The reply to the records below should contain exactly the lines from the line with "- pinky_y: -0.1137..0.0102" through the line with "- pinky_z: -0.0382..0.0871", and nothing besides.

+---+

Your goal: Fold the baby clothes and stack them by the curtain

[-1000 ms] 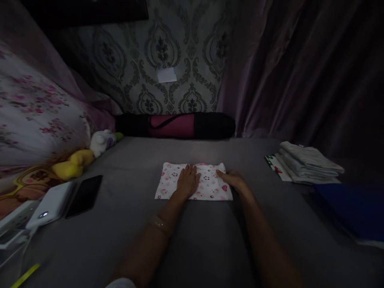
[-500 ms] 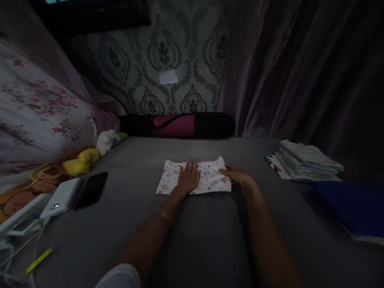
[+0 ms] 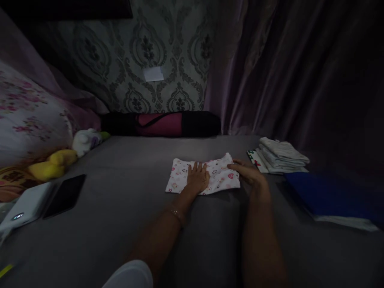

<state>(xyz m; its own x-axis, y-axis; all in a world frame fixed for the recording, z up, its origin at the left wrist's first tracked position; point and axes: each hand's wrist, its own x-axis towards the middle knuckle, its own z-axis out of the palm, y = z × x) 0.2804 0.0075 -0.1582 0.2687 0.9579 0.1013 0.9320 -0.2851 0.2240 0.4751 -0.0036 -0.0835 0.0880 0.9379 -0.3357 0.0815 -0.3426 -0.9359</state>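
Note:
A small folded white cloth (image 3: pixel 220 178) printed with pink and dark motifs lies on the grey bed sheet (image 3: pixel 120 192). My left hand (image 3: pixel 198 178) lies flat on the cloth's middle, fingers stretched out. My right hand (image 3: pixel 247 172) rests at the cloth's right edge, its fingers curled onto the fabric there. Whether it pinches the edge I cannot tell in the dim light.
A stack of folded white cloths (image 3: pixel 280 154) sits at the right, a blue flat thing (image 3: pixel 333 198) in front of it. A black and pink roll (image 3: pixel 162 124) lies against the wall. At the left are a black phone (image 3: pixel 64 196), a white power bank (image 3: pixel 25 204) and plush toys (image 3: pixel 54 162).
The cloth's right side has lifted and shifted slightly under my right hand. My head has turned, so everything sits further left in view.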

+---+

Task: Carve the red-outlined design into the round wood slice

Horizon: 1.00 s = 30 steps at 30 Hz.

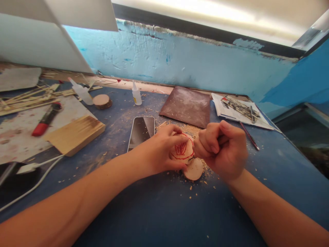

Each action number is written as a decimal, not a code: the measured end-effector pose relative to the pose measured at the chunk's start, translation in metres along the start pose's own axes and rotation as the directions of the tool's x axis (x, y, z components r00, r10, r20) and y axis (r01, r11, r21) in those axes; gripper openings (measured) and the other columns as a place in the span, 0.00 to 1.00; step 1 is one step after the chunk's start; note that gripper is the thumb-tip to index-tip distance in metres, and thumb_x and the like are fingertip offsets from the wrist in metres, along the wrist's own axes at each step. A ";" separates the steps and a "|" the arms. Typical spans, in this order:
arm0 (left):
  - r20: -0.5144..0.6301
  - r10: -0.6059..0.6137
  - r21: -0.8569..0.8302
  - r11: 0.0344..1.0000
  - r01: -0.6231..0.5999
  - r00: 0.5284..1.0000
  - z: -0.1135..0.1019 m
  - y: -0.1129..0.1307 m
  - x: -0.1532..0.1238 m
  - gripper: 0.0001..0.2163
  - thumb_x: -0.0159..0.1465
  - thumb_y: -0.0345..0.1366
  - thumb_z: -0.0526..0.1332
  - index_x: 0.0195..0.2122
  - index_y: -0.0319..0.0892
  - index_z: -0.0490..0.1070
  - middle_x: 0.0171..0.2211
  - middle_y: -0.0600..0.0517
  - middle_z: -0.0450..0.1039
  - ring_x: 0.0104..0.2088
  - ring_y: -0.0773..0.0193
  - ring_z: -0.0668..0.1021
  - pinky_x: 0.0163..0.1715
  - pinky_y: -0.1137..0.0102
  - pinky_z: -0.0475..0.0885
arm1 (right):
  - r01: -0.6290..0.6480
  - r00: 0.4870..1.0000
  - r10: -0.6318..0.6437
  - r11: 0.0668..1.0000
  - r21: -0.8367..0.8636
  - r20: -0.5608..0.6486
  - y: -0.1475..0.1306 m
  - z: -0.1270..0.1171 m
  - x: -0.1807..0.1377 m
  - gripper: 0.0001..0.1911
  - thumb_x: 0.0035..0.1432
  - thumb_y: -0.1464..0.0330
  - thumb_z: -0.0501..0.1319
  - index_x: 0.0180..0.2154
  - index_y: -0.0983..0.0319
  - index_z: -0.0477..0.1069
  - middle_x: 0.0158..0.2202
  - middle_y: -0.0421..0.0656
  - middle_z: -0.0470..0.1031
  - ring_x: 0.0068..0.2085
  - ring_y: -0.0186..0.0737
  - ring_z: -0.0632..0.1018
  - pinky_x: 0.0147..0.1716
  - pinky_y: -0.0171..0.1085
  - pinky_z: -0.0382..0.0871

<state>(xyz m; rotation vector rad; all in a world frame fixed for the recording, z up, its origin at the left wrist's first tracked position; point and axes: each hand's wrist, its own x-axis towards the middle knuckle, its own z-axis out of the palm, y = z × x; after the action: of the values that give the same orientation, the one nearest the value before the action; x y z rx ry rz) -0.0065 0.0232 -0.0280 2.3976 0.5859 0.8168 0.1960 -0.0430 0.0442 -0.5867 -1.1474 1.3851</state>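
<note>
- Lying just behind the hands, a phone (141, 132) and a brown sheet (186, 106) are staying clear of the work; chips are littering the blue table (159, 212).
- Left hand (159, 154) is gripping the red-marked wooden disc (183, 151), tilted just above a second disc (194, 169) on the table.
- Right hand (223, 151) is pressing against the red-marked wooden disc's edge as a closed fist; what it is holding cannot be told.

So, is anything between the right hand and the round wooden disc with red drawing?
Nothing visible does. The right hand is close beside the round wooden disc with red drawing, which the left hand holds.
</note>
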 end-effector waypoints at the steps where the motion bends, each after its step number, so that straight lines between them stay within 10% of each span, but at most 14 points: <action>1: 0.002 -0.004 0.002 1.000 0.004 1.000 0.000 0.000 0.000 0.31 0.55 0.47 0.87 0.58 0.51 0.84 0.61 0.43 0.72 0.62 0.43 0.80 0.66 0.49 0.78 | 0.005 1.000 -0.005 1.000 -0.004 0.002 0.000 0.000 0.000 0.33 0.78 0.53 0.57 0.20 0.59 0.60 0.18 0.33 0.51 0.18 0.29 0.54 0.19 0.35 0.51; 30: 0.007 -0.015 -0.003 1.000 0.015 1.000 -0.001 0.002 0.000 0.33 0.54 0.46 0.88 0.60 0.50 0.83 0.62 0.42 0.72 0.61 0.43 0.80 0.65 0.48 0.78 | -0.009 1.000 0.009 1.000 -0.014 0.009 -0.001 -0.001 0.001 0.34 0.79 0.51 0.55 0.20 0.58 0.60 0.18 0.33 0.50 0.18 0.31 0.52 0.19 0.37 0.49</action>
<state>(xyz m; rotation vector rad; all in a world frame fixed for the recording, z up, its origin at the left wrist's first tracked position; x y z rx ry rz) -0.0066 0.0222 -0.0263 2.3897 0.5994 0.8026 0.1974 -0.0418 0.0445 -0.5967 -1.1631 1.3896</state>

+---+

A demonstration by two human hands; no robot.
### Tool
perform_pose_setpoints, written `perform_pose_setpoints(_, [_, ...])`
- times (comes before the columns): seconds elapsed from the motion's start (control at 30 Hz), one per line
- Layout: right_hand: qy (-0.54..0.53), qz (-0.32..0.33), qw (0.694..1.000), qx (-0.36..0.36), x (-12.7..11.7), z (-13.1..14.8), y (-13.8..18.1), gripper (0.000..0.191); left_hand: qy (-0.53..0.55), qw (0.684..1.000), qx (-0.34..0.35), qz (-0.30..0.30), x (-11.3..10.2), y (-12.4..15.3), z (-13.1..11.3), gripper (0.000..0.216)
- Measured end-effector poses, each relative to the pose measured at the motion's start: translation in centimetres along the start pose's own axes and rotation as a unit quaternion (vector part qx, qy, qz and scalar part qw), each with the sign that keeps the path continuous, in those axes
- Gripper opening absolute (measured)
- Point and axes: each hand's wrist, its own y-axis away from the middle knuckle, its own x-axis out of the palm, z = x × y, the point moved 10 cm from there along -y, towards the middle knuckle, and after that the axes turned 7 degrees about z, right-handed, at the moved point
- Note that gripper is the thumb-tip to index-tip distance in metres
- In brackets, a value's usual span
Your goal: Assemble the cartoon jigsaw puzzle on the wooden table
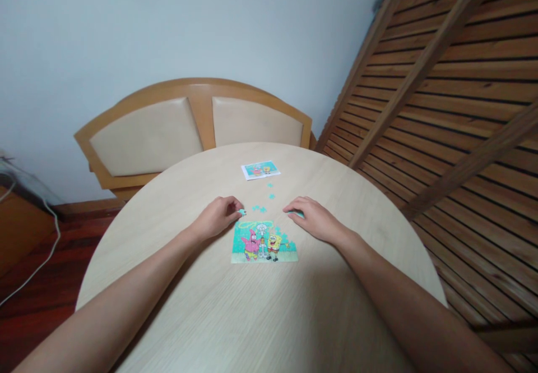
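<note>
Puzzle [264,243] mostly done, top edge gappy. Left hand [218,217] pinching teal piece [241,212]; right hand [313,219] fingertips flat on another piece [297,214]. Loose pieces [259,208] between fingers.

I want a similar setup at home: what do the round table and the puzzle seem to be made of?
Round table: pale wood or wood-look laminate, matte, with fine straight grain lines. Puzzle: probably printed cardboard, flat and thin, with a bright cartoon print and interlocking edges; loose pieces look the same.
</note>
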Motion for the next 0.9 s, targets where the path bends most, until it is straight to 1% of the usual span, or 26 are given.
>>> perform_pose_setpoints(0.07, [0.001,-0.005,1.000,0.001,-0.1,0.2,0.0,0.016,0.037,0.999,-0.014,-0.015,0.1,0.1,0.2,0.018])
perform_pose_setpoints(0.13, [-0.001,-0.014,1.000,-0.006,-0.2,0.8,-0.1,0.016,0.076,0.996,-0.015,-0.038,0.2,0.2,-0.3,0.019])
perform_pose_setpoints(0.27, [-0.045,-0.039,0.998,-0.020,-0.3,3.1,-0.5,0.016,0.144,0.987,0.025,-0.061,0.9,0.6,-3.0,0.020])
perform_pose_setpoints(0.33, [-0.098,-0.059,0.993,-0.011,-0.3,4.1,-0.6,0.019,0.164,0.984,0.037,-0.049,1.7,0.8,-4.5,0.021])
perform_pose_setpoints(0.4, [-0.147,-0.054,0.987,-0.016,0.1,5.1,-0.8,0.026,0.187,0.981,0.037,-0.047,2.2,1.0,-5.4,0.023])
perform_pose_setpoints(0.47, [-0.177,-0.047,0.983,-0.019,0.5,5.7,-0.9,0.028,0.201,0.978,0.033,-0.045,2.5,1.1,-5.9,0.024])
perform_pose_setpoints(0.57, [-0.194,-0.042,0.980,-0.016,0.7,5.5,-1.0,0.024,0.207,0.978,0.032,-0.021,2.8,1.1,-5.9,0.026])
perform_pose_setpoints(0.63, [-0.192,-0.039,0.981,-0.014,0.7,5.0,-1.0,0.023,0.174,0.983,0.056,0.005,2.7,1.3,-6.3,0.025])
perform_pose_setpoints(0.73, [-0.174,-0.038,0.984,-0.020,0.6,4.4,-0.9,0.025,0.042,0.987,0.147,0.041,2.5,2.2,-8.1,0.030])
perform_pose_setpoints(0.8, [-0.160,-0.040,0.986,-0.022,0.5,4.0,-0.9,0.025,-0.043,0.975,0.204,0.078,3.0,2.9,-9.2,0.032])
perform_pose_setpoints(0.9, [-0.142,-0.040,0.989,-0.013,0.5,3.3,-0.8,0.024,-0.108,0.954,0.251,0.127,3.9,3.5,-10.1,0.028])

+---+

> _ANSWER_:
  - pinky_y: -0.1137..0.0102
  - pinky_z: -0.0475..0.0885
arm1 (right):
  - r01: -0.6290..0.6480
  - r00: 0.4870..1.0000
  - r10: -0.6318..0.6437
  - r11: 0.0668..1.0000
  - r21: -0.8367..0.8636
  - r20: -0.5608..0.6486
  - y: -0.1475..0.1306 m
  - z: -0.1270..0.1171 m
  - x: -0.1807..0.1377 m
  - gripper: 0.0001..0.1911
  - thumb_x: 0.0035..0.1432
  - thumb_y: -0.1464..0.0330
  - thumb_z: -0.0501..0.1319
  - index_x: 0.0180..0.2154
  - index_y: -0.0983..0.0319
  - index_z: -0.0477..0.1069
  - middle_x: 0.0158..0.2202
  - middle_y: -0.0421..0.0656
  - middle_z: -0.0470..0.1031
  - ring_x: 0.0068..0.2085
  - ring_y: -0.0186..0.0737
  - ring_z: -0.0632..0.1018
  - pinky_x: 0.0147..0.1716
  - pinky_y: -0.0171..0.1085
  - pinky_z: -0.0382..0.0871

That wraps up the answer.